Selon Samaila Kaigama, président de la Borno South Youth Alliance (Bosya), 416 personnes capturées à Ngoshe ont été libérées samedi. Le sénateur de l’État de Borno, Mohammed Ali Ndume, a confirmé cette libération, tout en précisant qu’il ignorait les circonstances exactes de l’opération. Bosya, qui a joué le rôle d’intermédiaire entre les ravisseurs et les familles, n’a pas fourni plus de détails, notamment sur un éventuel paiement de rançon ou une intervention des forces de sécurité.

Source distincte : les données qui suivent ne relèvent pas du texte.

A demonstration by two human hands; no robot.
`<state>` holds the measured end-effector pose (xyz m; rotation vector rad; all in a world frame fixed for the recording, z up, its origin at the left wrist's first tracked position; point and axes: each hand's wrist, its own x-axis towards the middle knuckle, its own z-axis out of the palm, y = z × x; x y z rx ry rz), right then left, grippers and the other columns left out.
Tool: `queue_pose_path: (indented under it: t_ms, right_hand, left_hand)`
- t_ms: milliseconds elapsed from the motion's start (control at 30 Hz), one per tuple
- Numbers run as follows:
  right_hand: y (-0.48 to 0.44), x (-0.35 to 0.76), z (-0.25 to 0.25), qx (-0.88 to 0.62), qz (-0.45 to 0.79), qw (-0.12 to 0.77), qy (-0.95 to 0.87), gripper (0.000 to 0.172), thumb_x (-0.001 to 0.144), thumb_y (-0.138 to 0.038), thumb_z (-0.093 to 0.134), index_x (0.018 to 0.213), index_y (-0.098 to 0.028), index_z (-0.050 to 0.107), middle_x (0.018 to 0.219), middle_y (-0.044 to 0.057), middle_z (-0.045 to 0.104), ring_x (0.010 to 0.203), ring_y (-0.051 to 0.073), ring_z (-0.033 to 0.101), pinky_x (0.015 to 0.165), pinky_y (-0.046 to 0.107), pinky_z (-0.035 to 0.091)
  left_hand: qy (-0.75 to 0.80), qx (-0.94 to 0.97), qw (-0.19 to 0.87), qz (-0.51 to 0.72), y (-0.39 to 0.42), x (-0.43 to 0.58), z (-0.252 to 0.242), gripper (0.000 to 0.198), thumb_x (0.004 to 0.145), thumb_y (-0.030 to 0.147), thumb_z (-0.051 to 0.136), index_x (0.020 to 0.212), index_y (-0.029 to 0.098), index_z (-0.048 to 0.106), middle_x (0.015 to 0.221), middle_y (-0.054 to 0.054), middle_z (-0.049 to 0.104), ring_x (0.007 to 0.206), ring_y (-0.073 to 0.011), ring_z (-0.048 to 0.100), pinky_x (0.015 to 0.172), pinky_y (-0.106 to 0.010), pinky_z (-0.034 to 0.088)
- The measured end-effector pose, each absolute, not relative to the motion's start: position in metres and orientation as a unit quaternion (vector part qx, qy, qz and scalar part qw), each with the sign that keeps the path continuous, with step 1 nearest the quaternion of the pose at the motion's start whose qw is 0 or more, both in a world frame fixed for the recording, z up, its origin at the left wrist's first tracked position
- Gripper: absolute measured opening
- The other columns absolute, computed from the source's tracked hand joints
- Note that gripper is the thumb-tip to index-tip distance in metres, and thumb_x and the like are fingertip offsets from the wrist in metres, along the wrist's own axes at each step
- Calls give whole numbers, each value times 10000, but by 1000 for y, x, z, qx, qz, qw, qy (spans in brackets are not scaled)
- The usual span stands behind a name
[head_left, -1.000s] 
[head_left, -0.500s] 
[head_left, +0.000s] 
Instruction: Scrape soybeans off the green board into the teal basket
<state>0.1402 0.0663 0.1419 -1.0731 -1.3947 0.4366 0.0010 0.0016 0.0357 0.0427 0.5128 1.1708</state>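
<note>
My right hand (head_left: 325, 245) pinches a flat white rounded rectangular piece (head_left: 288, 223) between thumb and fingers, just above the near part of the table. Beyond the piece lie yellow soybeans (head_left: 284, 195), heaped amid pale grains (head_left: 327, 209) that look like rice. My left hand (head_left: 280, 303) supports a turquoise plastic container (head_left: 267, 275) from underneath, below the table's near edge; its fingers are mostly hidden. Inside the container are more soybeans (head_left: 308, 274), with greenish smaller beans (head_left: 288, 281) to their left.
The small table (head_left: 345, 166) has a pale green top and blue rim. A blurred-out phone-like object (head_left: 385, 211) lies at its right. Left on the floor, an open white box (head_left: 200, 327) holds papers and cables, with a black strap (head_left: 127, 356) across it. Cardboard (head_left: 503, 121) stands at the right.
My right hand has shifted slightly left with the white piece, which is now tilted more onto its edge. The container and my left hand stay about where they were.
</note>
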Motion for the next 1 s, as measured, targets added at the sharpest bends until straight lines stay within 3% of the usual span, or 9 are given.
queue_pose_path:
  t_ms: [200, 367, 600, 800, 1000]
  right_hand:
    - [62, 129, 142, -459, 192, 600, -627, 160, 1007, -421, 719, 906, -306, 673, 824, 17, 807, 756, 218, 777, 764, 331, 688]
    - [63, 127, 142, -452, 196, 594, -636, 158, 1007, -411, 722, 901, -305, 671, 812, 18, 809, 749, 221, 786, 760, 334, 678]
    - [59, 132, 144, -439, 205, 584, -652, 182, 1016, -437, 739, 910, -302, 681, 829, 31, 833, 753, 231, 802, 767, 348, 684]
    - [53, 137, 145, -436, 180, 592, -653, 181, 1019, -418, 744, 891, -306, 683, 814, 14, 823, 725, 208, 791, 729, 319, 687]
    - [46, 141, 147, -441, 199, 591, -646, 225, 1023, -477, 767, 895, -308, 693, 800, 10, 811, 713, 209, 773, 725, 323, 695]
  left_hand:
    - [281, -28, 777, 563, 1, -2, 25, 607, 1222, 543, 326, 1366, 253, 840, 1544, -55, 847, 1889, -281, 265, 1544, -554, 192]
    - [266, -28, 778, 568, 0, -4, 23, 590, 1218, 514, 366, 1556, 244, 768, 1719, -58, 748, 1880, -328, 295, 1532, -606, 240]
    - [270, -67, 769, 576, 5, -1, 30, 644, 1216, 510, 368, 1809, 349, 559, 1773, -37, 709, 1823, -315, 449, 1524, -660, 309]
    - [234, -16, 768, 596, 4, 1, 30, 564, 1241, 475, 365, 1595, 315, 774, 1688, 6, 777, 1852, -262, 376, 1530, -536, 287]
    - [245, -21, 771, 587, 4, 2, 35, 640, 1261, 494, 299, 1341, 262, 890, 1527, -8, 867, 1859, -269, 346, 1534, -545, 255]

Une région sous la menace constante de Boko Haram
Situé à moins de 10 kilomètres de la frontière camerounaise, le village de Ngoshe se trouve dans les collines de Gwoza, une zone considérée comme un bastion de Boko Haram et régulièrement visée par des attaques. Depuis 2009, l’insurrection menée par Boko Haram, puis par sa branche rivale en Afrique de l’Ouest (Iswap), a causé des dizaines de milliers de morts et provoqué le déplacement de millions de personnes dans le nord-est du Nigeria.